20. В Риме хотя и смотрели на Антиоха как на врага, но не принимали еще никаких мер для войны с ним; только умы были приготовлены к ней. Обоим консулам назначена была провинция Италия с тем условием, чтобы они согласились между собою или решили жребием, кому из них председательствовать в комициях этого года; кто из них будет свободен от этой обязанности, тот должен быть готов на случай необходимости вести легионы куда-либо за пределы Италии. Этому консулу предоставлено было набрать два новых легиона, 20 000 союзников латинского племени и 800 всадников; другому консулу назначены были два легиона, бывшие под начальством консула прошлого года Луция Корнелия, 15 000 союзников и латинов из того же войска и 500 всадников. Квинту Минуцию продлена была власть вместе с тем войском, которое у него было в Лигурии; прибавлено было, чтобы для пополнения армии набрано было 4000 человек римской пехоты и 150 всадников и чтобы союзниками доставлено было туда же 5000 пехотинцев и 250 всадников. Гнею Домицию досталась провинция вне Италии, где решит сенат; Луцию Квинкцию досталась Галлия и председательство в комициях. Потом распределили между собою по жребию провинции преторы: Марк Фульвий Центумал получил городскую претуру, Луций Скрибоний Либон – суд между иноземцами, Луций Валерий Таппон – Сицилию, Квинт Салоний Сарра – Сардинию, Марк Бебий Тамфил – Ближнюю Испанию, Авл Антилий Серран – Дальнюю Испанию.
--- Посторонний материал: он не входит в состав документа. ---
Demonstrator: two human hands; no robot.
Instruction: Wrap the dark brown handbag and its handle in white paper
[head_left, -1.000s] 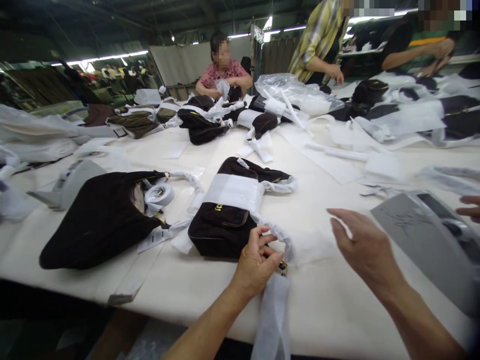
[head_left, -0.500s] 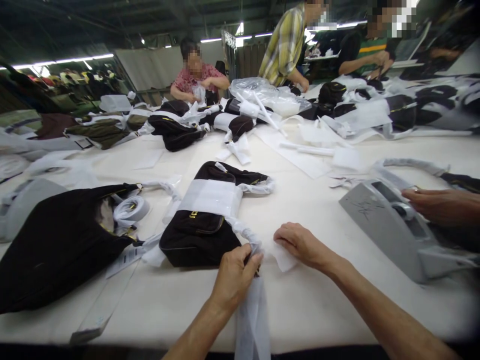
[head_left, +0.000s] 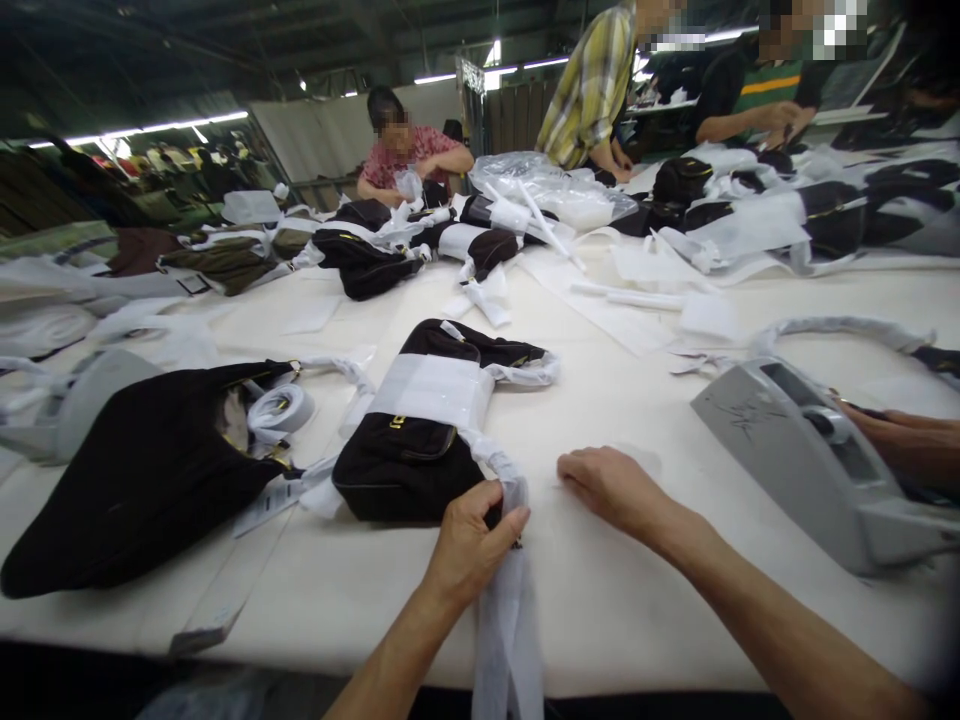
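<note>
A dark fabric bag (head_left: 412, 480) lies in front of me with a white paper band (head_left: 435, 385) around its middle. My left hand (head_left: 480, 530) is closed on the bag's strap (head_left: 499, 465), which is wrapped in white tissue, at the lower right corner. From under that hand a long loose white strip (head_left: 510, 630) hangs toward the table's front edge. My right hand (head_left: 611, 485) is low over the table to the right, fingertips pinched together. Part of a thin white sheet (head_left: 646, 460) shows just behind its knuckles; its grip on the sheet is mostly hidden.
A larger black bag (head_left: 142, 480) lies left, beside a white roll (head_left: 281, 408). A grey tape dispenser (head_left: 780, 450) stands right, near another person's hand (head_left: 900, 440). Wrapped bags (head_left: 367, 255) and plastic (head_left: 547, 190) cover the far side, where several people work.
The thin white sheet at my right hand has swung from below the fingers to behind the knuckles. My left hand stays on the strap. The view has shifted slightly.
</note>
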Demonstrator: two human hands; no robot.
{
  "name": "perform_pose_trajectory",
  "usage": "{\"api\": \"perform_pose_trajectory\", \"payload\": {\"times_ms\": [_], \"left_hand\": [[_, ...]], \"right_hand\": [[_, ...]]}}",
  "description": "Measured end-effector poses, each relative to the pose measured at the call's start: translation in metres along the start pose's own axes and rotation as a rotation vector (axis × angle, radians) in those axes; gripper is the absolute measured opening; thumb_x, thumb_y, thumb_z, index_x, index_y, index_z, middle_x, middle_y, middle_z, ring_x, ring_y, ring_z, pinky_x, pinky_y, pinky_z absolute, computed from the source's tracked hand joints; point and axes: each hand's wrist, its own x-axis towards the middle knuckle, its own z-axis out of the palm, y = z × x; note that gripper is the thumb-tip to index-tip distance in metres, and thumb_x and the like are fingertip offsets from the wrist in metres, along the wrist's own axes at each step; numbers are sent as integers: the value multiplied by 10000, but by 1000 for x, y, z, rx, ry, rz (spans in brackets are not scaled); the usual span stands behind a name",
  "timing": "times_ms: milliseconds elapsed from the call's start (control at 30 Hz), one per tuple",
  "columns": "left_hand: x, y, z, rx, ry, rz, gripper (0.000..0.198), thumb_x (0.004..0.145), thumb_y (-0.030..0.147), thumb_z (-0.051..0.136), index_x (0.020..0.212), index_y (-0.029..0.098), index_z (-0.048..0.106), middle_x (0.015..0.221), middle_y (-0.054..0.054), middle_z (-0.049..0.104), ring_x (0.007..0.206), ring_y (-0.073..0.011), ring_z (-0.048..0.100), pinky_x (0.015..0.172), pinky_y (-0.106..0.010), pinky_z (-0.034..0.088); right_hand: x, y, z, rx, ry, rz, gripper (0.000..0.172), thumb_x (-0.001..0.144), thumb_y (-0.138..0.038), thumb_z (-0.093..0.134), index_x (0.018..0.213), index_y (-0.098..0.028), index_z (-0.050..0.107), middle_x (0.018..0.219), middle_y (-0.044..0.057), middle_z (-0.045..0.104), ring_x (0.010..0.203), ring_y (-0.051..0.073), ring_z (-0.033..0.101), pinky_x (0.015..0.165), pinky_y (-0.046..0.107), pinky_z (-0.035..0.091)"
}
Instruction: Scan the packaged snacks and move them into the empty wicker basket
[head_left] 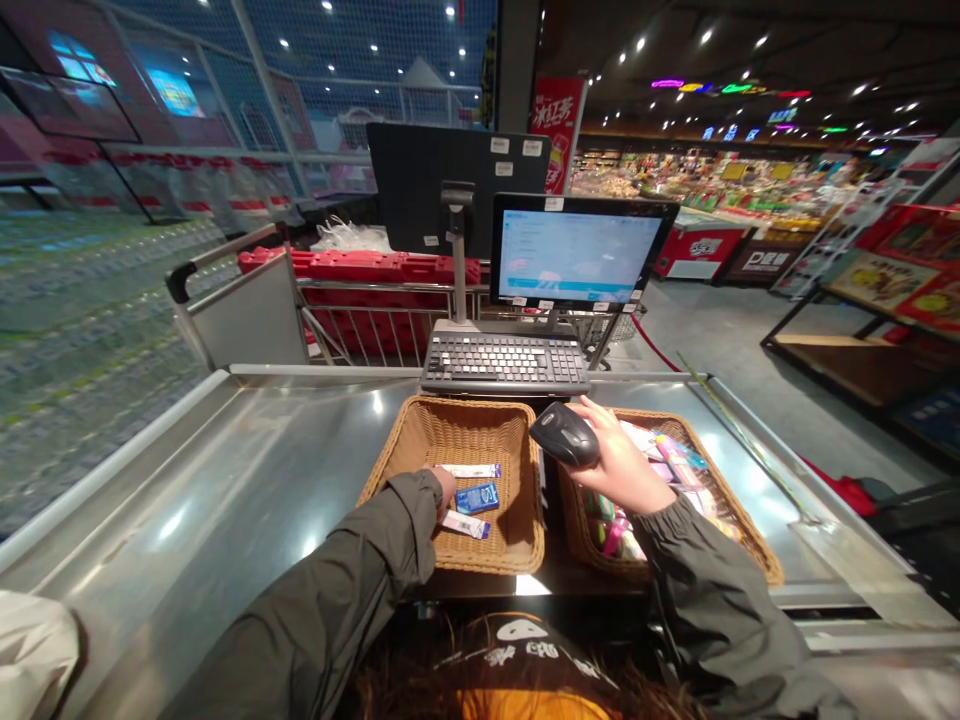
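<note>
My right hand (622, 465) is closed round a black barcode scanner (564, 433), held over the gap between two wicker baskets. My left hand (444, 487) reaches into the left basket (390, 455); only its edge shows past the sleeve, beside a small blue packet (477, 497) and two white packets (466, 523). Its fingers are mostly hidden. The right basket (742, 530) holds several colourful small packaged goods.
Both baskets sit on a steel checkout counter (247, 480). Behind them are a black keyboard (505, 362), a lit monitor (577, 255) and the back of a second screen (450, 170). A trolley with red crates (360, 270) stands beyond; shop shelves at right.
</note>
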Motion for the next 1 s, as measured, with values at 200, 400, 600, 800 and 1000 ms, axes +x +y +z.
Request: {"api": "perform_pose_trajectory", "payload": {"times_ms": [200,400,600,800,1000], "left_hand": [[-16,9,-22,24,121,103,145,643,294,812,731,200,745,1004,-119,736,1062,-338,638,1045,-599,370],[-38,44,-61,36,429,293,281,796,392,694,1033,245,726,1519,-123,436,1450,-336,295,1157,-664,128],[-50,102,-81,0,762,418,372,849,514,633,1057,217,718,1526,-147,419,1448,-346,293,1151,-683,169],[-36,169,-82,-67,813,351,421,849,546,599,1019,187,736,1526,-140,419,1443,-377,284,1154,-688,170],[-16,225,-81,-37,723,234,429,863,525,561,930,153,764,1499,-168,452,1456,-379,246,1173,-663,91]], "right_hand": [[-4,0,-6,-14,43,12,539,724,-264,633,1257,-206,571,1344,124,562,1399,372,373,1141,599,306],[-21,12,-26,-23,156,121,569,720,-285,629,1274,-180,550,1339,148,565,1410,381,355,1128,594,323],[-42,26,-49,-62,254,154,509,725,-300,638,1216,-185,571,1274,126,609,1379,371,405,1136,551,340],[-65,46,-61,-69,285,249,551,742,-371,633,1255,-196,533,1317,151,587,1401,391,373,1109,615,340],[-82,67,-69,-46,305,261,570,734,-410,654,1249,-195,541,1313,158,591,1393,390,387,1104,625,341]]}}
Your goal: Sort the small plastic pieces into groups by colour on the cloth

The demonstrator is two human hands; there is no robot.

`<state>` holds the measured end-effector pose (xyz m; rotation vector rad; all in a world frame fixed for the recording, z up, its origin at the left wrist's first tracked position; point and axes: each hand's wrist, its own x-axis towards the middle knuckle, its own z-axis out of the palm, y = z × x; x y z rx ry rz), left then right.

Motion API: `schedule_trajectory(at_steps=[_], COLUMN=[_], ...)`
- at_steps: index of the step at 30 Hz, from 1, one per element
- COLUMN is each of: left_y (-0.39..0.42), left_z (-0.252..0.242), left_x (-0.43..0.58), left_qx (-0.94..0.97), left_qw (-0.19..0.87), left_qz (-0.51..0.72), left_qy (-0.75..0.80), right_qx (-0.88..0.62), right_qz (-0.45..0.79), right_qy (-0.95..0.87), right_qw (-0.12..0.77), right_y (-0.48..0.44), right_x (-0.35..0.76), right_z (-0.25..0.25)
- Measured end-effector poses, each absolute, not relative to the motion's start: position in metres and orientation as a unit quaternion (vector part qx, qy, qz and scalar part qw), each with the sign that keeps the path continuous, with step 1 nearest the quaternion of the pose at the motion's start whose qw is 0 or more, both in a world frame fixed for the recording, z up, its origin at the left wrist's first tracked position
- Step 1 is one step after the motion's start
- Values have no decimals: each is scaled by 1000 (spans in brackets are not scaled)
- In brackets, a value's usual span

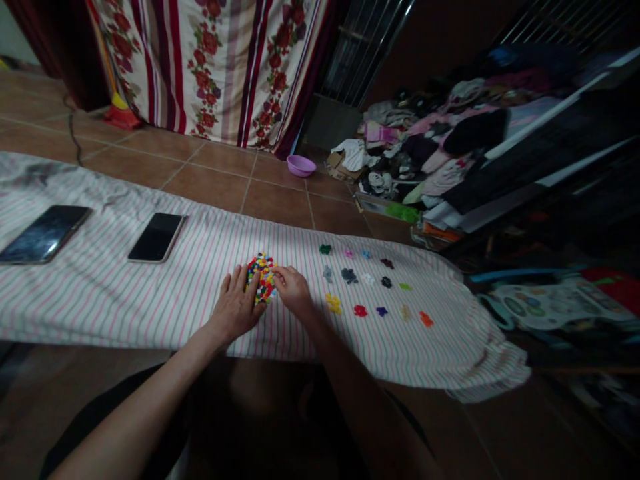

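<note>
A heap of small mixed-colour plastic pieces (262,283) lies on the striped cloth (210,300) in front of me. My left hand (237,300) rests flat at the heap's left side, fingers stretched out and partly over the pieces. At the heap's right edge, my right hand (294,288) has thumb and index finger pinched together; whatever is between them is too small to make out. Right of that hand are little piles sorted by colour, among them yellow pieces (333,304), red pieces (360,311), dark grey pieces (349,275), green pieces (325,249) and orange pieces (426,319).
To the left on the cloth lie a phone (157,237) and a larger dark tablet (45,233). Beyond the cloth, a purple basin (301,166) stands on the tiled floor near a floral curtain (210,67). Heaped clothes (425,140) fill the back right.
</note>
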<state>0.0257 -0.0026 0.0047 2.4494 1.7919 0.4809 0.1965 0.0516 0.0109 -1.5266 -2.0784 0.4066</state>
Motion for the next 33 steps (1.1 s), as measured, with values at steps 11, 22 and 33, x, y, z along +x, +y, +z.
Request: schedule_trajectory(at_steps=[11,22,33], left_y=[14,20,25], left_z=[11,12,6], left_x=[26,35,34], left_qx=[797,789,784], left_qw=[63,22,28], left_qz=[176,171,188], left_qy=[574,590,590], right_qx=[-572,-580,-648], right_qz=[157,170,70], right_qy=[-761,-758,-713], right_qw=[264,245,259], right_y=[55,63,103], right_x=[202,213,270], right_z=[15,33,32])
Но двум последним переменены были их провинции сначала на основании сенатского постановления, а потом и на основании решения плебеев: Авл Атилий получил флот и Македонию, Бебий – Бруттию; Фламинию и Фульвию продлена была власть в Испаниях, Атилию назначены были в Бруттий два легиона, которые были в прошлом году городскими; союзникам велено было представить туда же 15 000 пехотинцев и 500 всадников. Бебий Тамфил получил приказание построить и снарядить 30 пентер, спустить с корабельных верфей в море старые корабли, какие еще были годны, и набрать флотский экипаж из союзников; консулам приказано было дать ему 2000 союзников латинского племени и 1000 римских пехотинцев. Эти два претора и два войска, сухопутное и морское, по слухам, снаряжались против Набиса, который уже открыто нападал на союзников римского народа.